Tibetan woman, student set selves on fire—report

BEIJING — A young mother and a student have become the latest people to set themselves on fire in protest against government policies in Tibetan areas of China, a U.S. broadcaster said Monday.

U.S. government-backed Radio Free Asia said the 32-year-old mother and the female student died after separately immolating in different provinces over the weekend.

On Saturday, a middle school student set herself ablaze Saturday at a vegetable market in Gansu province’s Maqu county and died at the scene, the report said, without giving the girl’s name or age.

Chinese market vendors threw stones at the girl’s burning body, the broadcaster said, citing an unidentified Tibetan exile with connections to the community in Maqu. It didn’t say why they attacked her.

The girl was described as a middle school student, but it was unclear whether she was in regular middle school, where students range from 13 to 16 years old, or senior middle school, where students can be up to 19. Calls to local Maqu schools rang unanswered.

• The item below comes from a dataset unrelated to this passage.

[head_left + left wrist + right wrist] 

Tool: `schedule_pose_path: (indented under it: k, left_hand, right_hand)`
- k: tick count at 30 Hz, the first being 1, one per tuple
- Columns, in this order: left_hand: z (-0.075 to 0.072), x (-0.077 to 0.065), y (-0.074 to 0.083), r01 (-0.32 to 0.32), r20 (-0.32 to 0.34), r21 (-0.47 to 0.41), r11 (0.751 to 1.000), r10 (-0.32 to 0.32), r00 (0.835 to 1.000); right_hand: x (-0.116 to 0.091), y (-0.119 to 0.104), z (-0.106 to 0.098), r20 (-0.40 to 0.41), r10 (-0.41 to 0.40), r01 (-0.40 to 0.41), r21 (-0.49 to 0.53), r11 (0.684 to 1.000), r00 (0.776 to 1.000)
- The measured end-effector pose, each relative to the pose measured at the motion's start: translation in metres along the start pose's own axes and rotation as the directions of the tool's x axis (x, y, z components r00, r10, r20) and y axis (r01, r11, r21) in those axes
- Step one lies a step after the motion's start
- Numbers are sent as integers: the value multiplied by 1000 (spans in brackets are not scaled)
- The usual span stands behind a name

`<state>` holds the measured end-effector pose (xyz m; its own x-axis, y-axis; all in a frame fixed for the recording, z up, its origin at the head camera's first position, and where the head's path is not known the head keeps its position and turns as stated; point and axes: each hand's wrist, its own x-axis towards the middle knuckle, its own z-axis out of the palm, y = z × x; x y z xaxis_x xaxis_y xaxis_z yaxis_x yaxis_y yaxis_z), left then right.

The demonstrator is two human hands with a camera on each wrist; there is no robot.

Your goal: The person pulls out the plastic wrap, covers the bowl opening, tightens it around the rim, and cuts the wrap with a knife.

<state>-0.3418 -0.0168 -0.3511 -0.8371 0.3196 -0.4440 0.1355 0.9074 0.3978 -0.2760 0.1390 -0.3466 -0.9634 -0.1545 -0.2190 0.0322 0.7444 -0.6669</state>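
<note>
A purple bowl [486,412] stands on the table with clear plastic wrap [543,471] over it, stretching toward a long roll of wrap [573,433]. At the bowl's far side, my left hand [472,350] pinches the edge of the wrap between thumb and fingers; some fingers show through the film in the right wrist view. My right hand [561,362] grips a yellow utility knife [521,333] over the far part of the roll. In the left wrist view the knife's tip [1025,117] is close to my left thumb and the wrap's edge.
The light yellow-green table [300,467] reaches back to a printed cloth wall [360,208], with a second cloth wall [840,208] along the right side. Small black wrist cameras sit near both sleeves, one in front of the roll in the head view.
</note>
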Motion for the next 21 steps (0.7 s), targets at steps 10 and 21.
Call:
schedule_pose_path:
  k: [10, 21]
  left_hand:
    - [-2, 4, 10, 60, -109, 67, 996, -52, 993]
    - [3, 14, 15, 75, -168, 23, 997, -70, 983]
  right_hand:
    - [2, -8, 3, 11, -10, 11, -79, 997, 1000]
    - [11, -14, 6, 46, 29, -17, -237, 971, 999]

On Sunday, a woman identified only as Rinchen set herself on fire in front of a police station by the main gate to the Kirti Monastery in Aba prefecture in Sichuan province. Radio Free Asia said she was a mother of three young children. A report Sunday by the London-based Free Tibet group said Rinchen had four children.

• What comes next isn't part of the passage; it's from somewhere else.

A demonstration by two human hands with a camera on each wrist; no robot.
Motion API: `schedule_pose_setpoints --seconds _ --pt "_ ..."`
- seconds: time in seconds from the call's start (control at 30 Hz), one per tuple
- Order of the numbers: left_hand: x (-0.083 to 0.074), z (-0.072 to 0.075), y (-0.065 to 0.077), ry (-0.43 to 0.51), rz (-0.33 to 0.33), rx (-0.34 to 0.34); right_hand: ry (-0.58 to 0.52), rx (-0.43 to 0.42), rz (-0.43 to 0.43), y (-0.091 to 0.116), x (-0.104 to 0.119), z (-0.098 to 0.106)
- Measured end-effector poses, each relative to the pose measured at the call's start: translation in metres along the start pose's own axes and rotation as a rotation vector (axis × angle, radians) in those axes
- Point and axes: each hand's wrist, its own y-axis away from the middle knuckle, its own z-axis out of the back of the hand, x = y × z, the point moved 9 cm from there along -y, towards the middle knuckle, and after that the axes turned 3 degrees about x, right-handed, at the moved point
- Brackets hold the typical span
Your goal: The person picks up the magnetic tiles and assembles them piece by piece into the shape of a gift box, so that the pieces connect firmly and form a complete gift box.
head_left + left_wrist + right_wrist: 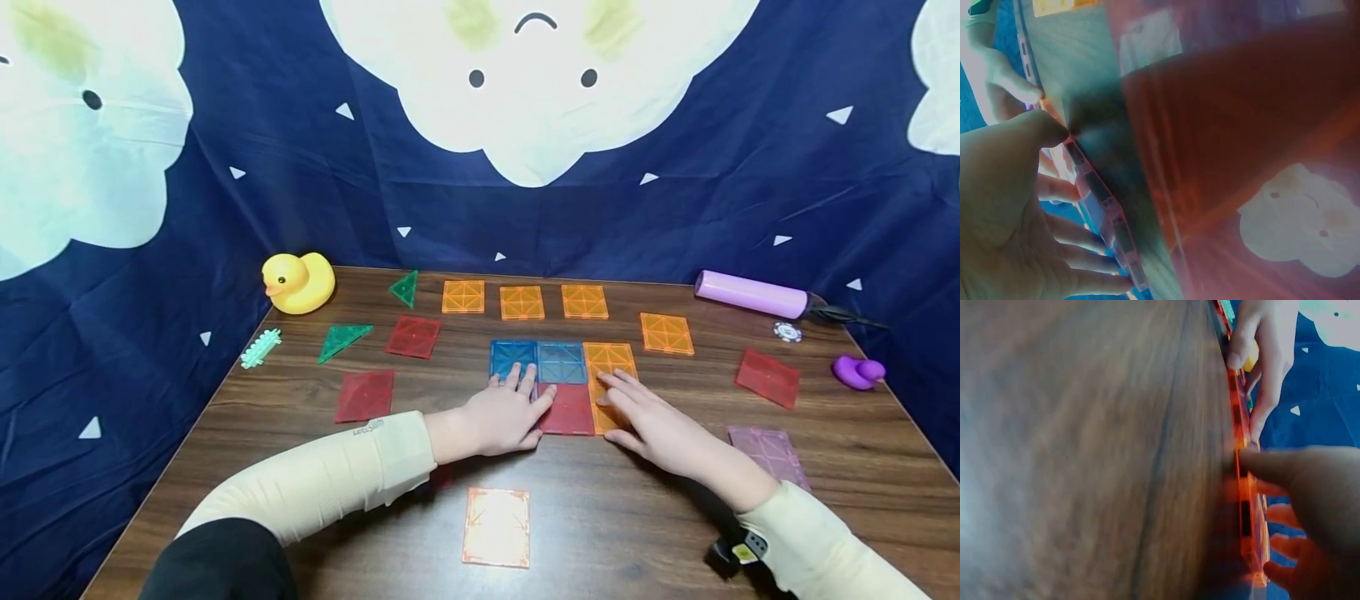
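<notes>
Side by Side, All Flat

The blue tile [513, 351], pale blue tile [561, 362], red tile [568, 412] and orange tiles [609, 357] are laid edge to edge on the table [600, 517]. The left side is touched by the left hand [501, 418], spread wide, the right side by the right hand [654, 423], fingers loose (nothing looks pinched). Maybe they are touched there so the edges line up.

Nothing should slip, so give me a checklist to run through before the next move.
1. Left hand on the dark blue tile: ok, touching it.
2. Right hand at the joined orange tiles: ok, touching them.
3. Light blue tile against the dark blue one: ok, edges meet.
4. What lies under the left palm: cannot tell, covered.
5. Left sleeve clear of tiles: not ok, red tile peeks out beside it.
</notes>
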Motion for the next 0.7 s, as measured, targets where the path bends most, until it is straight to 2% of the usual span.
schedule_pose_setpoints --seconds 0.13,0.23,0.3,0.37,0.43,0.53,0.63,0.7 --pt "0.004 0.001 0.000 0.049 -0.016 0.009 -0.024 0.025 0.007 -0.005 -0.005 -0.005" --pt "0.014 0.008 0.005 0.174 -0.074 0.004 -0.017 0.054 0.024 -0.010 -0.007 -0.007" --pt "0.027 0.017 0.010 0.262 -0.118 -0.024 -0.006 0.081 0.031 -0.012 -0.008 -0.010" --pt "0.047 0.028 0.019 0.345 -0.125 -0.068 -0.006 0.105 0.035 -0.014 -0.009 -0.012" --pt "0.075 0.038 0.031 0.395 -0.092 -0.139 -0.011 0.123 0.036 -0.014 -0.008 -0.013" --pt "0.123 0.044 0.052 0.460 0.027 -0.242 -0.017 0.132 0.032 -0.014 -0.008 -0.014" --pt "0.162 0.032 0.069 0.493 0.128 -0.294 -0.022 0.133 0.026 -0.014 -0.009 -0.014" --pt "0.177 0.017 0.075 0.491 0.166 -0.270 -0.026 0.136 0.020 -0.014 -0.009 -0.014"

Radio Free Asia reported that Rinchen called for the Dalai Lama to return to Tibet and freedom for Tibet as she set herself alight, quoting an exiled Tibetan monk in India, Kanyak Tsering.

Tibetan areas are mostly off-limits to foreign media and it was not possible to immediately confirm the claims.

A woman who answered the phone at the local Communist Party propaganda office in Aba declined to comment or give her name and referred calls to provincial authorities, who could not immediately be reached. A police official in Maqu said she was unaware of the report involving the student and hung up.

More than 20 Tibetans have set themselves on fire in the last year to protest what they say are harsh Chinese policies that do not allow them to freely practice their religion.

The reported deaths came on the eve of the opening of China’s annual legislative session, where the government has minority groups dress in traditional costumes to show national unity.

March is also a sensitive time for Tibet, marking several anniversaries, including that of the unsuccessful revolt against China that caused Tibetan spiritual leader the Dalai Lama to flee in 1959, and deadly anti-government riots that rocked Lhasa in 2008.

Free Tibet director Stephanie Brigden said Rinchen’s self-immolation was the result of repression and attempts to assimilate Tibetans into Han Chinese culture.

“Tibetans are living under de facto martial law. China’s response to protests — which are increasingly widespread — has been to intensify repression and surveillance, pushing Tibet deeper into crisis,” she said in a statement.

China says it treats minority groups such as Tibetans fairly, and pours tens of billions of dollars into improving living conditions in their areas. The government has also accused the Dalai Lama and overseas Tibetans of being behind the protests and self-immolations.

Kirti has become the center of self-immolation protests against Chinese rule, and many of the nearly two dozen Tibetans who set themselves on fire in the past year were monks or former monks from the area.

Rights groups say there have been several teenagers among the more than 20 Tibetans who have set themselves on fire over the past year, including a 17-year-old monk who survived and an 18-year-old nun who died of her injuries.